Strong, Rebondable, Dynamic Cross-Linked Cellulose Nanocrystal Polymer Nanocomposite Adhesives.

A series of strong, rebondable polydisulfide nanocomposite adhesive films have been prepared via the oxidation of a thiol-endcapped semicrystalline oligomer with varying amounts of thiol-functionalized cellulose nanocrystals (CNC-SH). The nanocomposites are designed to have two temperature-sensitive components: (1) the melting of the semicrystalline phase at ca. 70 °C and (2) the inherent dynamic behavior of the disulfide bonds at ca. 150 °C. The utility of these adhesives was demonstrated on different bonding substrates (hydrophilic glass slides and metal), and their bonding at both 80 and 150 °C was examined. In all cases, stronger bonding was achieved at temperatures where the disulfide bonds are dynamic.
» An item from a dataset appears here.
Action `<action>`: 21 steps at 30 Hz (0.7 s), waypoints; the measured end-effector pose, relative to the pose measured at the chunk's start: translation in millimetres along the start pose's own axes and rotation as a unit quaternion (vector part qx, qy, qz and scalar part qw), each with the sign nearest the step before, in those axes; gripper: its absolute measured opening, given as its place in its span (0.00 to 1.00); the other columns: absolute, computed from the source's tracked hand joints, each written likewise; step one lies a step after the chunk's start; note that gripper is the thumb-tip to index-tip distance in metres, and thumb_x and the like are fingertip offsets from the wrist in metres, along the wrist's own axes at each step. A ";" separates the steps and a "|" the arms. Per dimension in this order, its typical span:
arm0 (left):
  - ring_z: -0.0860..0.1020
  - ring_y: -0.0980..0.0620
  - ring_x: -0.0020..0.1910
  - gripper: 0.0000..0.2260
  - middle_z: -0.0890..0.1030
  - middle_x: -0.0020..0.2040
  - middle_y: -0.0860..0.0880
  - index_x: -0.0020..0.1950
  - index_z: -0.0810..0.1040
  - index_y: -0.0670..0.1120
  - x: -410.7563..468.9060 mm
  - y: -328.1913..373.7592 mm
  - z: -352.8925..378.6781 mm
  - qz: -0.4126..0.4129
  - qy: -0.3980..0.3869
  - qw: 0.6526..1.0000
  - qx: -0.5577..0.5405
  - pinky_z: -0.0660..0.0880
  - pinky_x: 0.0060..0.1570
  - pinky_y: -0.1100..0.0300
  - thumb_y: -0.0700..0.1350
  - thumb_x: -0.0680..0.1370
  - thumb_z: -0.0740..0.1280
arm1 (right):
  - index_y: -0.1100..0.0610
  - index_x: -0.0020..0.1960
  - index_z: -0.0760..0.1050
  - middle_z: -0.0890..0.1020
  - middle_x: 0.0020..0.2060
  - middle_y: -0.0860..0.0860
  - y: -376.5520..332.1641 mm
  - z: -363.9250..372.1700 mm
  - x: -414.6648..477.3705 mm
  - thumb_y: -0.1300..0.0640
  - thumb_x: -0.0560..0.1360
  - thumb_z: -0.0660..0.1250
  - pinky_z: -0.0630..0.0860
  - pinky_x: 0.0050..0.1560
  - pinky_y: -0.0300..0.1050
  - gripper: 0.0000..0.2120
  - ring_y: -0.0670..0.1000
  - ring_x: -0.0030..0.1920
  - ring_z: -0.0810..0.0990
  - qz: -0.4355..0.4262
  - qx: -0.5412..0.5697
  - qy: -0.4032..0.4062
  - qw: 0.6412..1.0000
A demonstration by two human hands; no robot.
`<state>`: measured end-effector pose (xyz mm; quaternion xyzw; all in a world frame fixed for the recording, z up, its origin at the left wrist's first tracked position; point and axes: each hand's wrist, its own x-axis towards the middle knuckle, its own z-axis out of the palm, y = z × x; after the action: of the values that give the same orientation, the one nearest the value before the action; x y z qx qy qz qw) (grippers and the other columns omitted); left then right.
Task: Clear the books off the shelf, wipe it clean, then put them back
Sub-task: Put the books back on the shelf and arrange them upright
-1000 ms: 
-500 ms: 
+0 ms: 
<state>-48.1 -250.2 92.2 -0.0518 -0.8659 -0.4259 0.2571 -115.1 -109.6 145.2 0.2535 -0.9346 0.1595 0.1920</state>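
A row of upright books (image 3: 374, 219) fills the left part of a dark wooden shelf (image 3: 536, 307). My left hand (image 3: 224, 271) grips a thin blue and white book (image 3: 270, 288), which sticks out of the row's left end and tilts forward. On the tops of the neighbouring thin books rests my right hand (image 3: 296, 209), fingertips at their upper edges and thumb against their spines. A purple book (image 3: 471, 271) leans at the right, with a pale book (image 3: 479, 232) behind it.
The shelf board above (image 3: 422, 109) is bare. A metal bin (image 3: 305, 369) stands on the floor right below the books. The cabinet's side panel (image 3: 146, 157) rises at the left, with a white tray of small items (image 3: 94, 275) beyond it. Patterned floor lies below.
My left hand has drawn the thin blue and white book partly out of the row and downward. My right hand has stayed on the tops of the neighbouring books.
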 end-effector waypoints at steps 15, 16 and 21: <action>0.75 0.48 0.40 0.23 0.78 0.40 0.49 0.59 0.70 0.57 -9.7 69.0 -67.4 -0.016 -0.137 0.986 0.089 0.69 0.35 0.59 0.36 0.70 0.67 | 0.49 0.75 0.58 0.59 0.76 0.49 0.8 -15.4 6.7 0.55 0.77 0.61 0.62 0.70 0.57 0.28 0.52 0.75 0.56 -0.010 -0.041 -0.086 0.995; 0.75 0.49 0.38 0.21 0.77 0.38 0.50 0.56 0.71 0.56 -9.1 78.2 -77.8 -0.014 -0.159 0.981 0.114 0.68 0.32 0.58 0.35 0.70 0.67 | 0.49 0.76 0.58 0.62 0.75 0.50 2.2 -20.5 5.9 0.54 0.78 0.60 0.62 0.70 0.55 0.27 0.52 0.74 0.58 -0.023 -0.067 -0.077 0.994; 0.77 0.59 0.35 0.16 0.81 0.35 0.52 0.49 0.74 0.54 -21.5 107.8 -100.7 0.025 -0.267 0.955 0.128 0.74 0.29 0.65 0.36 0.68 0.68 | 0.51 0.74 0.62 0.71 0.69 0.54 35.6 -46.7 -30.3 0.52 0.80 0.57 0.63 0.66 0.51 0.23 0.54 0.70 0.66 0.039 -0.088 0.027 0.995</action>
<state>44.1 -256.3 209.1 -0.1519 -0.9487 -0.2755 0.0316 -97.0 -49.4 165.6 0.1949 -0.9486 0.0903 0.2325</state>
For high surface energy substrates, such as hydrophilic glass or metal, the adhesive shear strength increases with CNC-SH content, with the 30 wt % CNC-SH composites exhibiting adhesive shear strengths of 50 and 23 MPa for hydrophilic glass and metal, respectively. The effects of contact pressure and time of bonding were also investigated. It was found that ca. 20-30 min bonding time was required to reach maximum adhesion, with adhesives containing higher wt % CNCs requiring longer bonding times. Furthermore, it was found that, in general, an increase in contact pressure results in an increase in the shear strength of the adhesive. The rebonding of the adhesives was demonstrated with little-to-no loss in adhesive shear strength. In addition, the 30 wt % nanocomposite adhesive was compared to some common commercially available adhesives and showed significantly stronger shear strengths when bonded to metal.